Excerpted records:

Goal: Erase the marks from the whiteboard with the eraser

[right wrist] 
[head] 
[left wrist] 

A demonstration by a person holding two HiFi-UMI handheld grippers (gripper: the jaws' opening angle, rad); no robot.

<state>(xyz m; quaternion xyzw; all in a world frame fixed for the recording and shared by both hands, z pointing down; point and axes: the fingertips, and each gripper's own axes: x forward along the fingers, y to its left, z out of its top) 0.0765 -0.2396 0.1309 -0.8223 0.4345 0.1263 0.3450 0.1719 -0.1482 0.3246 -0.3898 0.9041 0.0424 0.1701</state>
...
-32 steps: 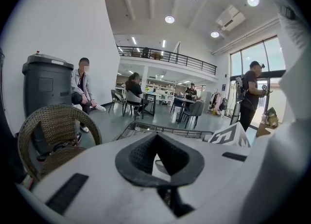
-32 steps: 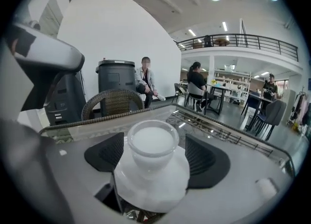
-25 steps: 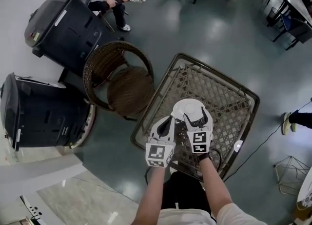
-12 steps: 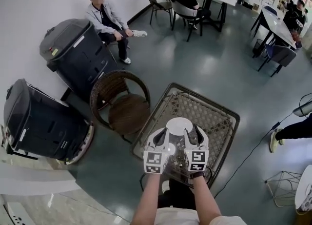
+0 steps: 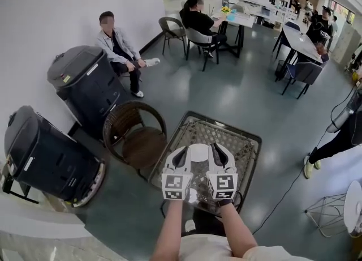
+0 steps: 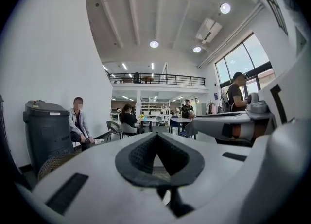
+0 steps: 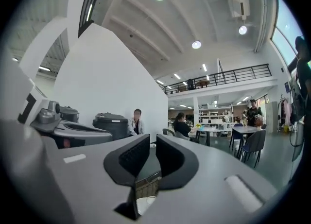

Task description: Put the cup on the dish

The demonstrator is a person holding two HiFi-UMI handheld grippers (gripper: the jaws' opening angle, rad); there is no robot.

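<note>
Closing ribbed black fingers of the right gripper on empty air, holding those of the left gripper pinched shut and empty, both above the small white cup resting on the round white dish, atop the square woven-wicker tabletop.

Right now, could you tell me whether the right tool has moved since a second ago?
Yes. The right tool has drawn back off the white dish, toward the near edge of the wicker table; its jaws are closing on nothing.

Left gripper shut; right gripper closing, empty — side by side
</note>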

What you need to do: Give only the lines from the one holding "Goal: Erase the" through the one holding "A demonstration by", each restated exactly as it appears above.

Answer to this exercise:
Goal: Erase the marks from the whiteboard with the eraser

[right wrist] 
[head] 
[left wrist] 

A demonstration by a person holding two HiFi-UMI handheld grippers (gripper: the jaws' opening angle, rad); no robot.

The answer requires no additions.